• Work task:
In the listing that follows, tally the lines containing "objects"; give the count and nothing more.

====== Input

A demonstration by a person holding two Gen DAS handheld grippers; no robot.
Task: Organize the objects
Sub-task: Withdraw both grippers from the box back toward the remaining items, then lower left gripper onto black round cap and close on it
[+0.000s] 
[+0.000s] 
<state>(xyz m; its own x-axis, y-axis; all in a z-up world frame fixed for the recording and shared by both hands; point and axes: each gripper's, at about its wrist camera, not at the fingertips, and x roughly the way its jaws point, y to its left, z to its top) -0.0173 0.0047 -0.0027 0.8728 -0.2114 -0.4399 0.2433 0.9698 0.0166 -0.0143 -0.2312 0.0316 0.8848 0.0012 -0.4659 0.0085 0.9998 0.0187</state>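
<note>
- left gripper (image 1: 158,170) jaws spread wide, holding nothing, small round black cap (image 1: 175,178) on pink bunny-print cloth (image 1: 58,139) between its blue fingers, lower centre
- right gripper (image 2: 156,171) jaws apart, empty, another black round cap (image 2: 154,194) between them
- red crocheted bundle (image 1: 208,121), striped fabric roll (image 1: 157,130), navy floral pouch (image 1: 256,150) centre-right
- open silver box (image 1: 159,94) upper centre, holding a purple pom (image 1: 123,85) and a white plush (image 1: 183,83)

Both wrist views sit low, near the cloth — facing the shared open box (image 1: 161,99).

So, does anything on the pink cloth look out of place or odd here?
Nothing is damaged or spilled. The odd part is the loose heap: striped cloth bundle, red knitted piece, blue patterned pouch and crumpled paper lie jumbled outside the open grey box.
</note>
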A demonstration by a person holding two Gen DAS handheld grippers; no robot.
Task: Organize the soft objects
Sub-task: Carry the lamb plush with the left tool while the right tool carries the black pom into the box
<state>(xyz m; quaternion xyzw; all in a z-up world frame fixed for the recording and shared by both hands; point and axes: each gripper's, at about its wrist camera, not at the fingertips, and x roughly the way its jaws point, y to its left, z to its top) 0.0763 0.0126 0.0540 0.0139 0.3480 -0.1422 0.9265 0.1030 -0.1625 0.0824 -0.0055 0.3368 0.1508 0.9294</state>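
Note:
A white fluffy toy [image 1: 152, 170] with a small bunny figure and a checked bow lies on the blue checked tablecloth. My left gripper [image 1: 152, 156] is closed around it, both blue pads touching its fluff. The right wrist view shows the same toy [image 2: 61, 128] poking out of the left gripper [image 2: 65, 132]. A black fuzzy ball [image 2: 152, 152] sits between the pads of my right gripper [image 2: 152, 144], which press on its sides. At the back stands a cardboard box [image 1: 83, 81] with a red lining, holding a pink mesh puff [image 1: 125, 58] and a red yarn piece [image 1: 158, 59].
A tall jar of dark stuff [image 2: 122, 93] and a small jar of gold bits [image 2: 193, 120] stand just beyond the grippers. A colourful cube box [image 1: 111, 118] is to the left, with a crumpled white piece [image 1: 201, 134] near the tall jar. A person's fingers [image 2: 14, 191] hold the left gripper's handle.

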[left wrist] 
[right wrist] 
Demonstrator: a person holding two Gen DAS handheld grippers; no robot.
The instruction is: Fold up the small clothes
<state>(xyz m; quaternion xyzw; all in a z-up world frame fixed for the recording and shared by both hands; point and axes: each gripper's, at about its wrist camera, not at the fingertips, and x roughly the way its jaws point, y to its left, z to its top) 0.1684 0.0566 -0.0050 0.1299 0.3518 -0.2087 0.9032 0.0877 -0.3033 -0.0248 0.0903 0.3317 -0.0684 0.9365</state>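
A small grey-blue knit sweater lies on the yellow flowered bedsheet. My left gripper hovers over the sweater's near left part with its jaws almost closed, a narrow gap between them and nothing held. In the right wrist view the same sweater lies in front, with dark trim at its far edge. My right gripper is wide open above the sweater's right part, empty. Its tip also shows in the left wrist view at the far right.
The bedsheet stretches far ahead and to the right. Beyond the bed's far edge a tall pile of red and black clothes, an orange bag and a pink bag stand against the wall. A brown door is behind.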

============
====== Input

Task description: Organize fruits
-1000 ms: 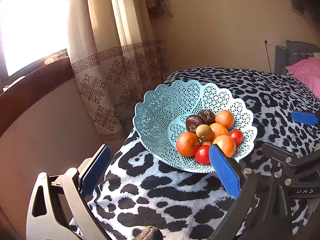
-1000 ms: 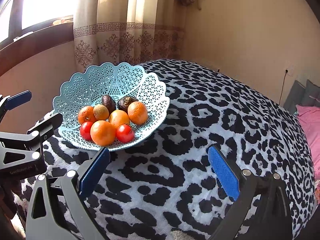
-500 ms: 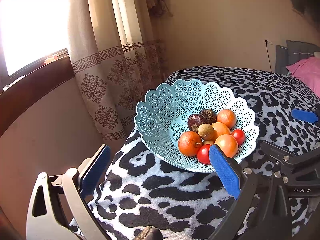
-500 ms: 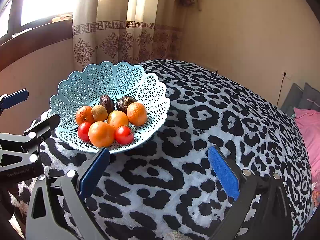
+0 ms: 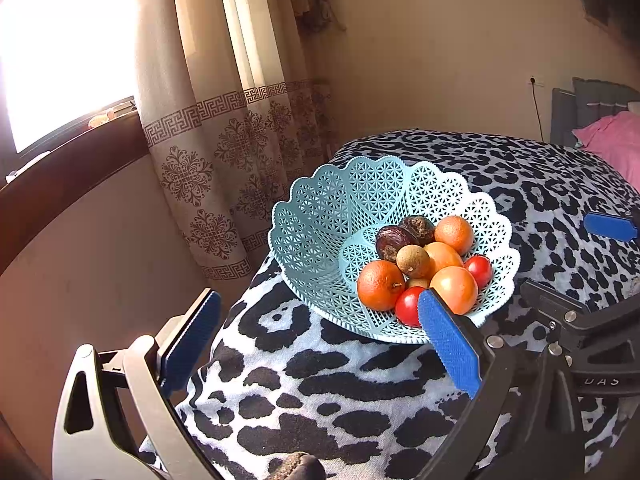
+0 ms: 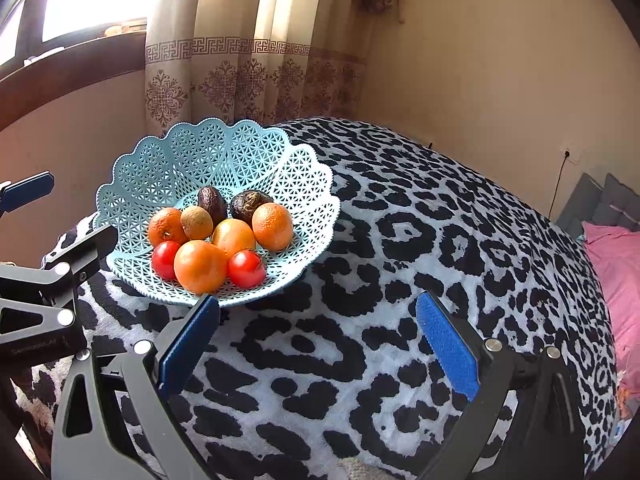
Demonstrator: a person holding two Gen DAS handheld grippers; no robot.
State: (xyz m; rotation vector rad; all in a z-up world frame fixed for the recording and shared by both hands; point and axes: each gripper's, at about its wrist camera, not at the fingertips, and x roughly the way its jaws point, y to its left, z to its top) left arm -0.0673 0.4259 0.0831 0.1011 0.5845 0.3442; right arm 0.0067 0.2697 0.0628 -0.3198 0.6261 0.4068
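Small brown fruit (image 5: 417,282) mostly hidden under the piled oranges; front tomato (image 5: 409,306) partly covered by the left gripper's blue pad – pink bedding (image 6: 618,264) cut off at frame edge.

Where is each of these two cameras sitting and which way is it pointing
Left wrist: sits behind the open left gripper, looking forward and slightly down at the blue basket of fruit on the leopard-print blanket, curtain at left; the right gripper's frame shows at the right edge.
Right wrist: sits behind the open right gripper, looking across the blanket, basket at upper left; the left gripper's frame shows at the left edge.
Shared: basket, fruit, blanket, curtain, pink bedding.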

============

• Completed task:
2